→ Activity
All that is wanted is the exact text of the lines below from the one with "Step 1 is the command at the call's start" through the one with "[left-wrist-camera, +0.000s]", inclusive, minus any pictures.
[Opening Provided material section]
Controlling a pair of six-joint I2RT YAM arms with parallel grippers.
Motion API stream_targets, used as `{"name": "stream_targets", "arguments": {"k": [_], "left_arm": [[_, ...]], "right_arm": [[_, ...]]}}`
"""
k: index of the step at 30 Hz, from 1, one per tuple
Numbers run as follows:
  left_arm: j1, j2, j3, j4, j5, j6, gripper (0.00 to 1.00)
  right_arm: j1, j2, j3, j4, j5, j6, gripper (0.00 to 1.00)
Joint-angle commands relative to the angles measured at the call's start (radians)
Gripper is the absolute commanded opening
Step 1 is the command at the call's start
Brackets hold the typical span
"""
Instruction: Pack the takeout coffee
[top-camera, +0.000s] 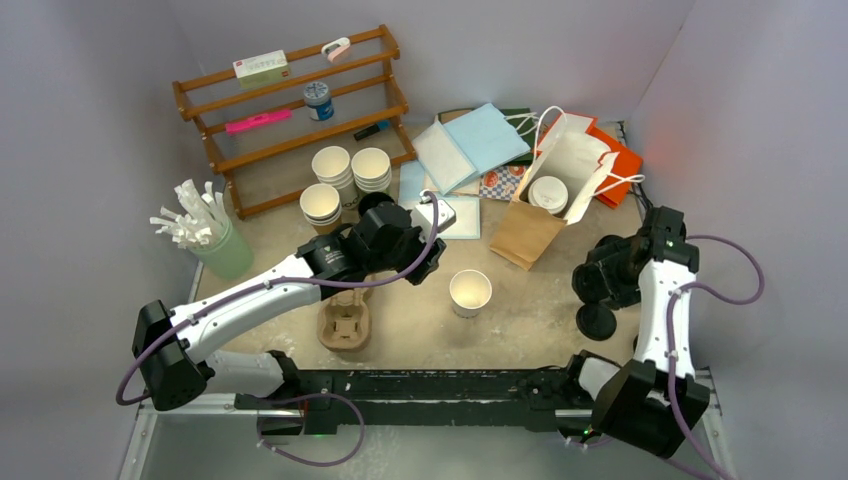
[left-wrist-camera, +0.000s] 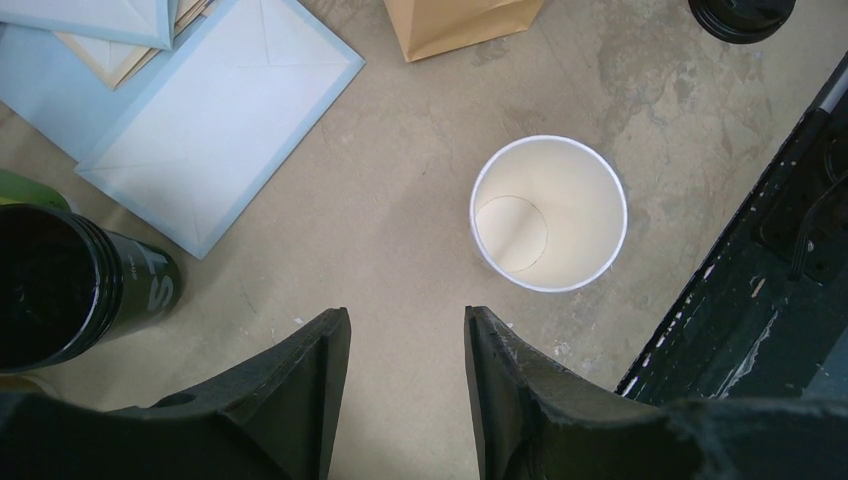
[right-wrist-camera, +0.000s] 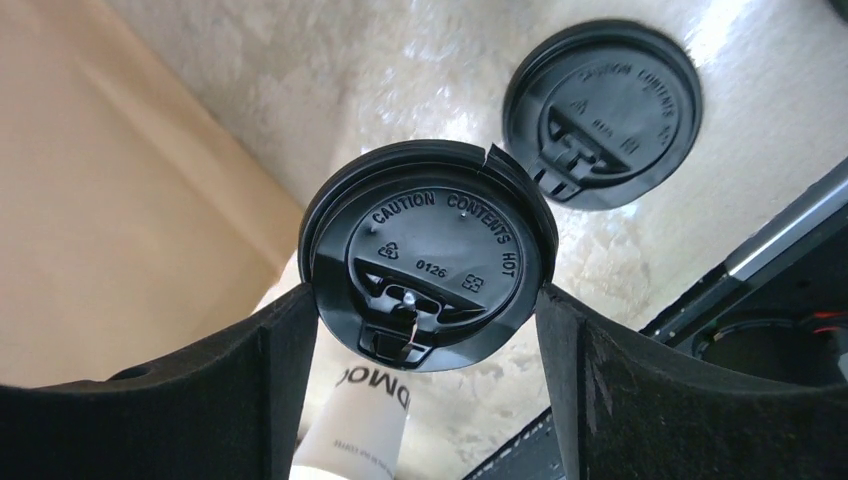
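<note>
An open paper cup (top-camera: 470, 292), white inside and without a lid, stands upright mid-table; it also shows in the left wrist view (left-wrist-camera: 548, 212). My left gripper (top-camera: 424, 262) (left-wrist-camera: 405, 325) is open and empty, hovering just left of this cup. My right gripper (top-camera: 592, 282) (right-wrist-camera: 425, 300) is shut on a black plastic lid (right-wrist-camera: 428, 255), held by its rim above the table. A second black lid (top-camera: 597, 320) (right-wrist-camera: 600, 112) lies on the table close by. Another cup with a white lid (top-camera: 548, 193) stands inside the open paper bag (top-camera: 530, 225).
A pulp cup tray (top-camera: 345, 322) lies near the left arm. A black cup (left-wrist-camera: 70, 280) and envelopes (left-wrist-camera: 220, 110) lie left of my left gripper. Stacked cups (top-camera: 340, 180), a wooden rack (top-camera: 290, 110) and a green holder of stirrers (top-camera: 215, 245) stand at the back left.
</note>
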Motion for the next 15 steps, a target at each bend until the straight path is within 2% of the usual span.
{"name": "stream_targets", "arguments": {"k": [1,4,11,15], "left_arm": [[0.006,0.004,0.008,0.031,0.013,0.002,0.48],[0.007,0.015,0.016,0.022,0.009,0.005,0.48],[0.012,0.038,0.028,0.005,-0.014,-0.016,0.48],[0.044,0.055,0.031,-0.009,0.003,-0.070,0.47]], "right_arm": [[0.039,-0.056,-0.015,-0.077,-0.099,-0.007,0.76],[0.105,-0.090,-0.028,-0.089,-0.115,0.026,0.76],[0.378,-0.118,-0.101,-0.034,-0.165,0.176,0.75],[0.511,-0.123,-0.065,-0.025,-0.163,0.226,0.74]]}}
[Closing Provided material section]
→ Solution to the problem
Step 1 is the command at the call's start
Brackets hold the typical span
"""
Instruction: Pack the takeout coffee
[top-camera, +0.000s] 
[left-wrist-camera, +0.000s] 

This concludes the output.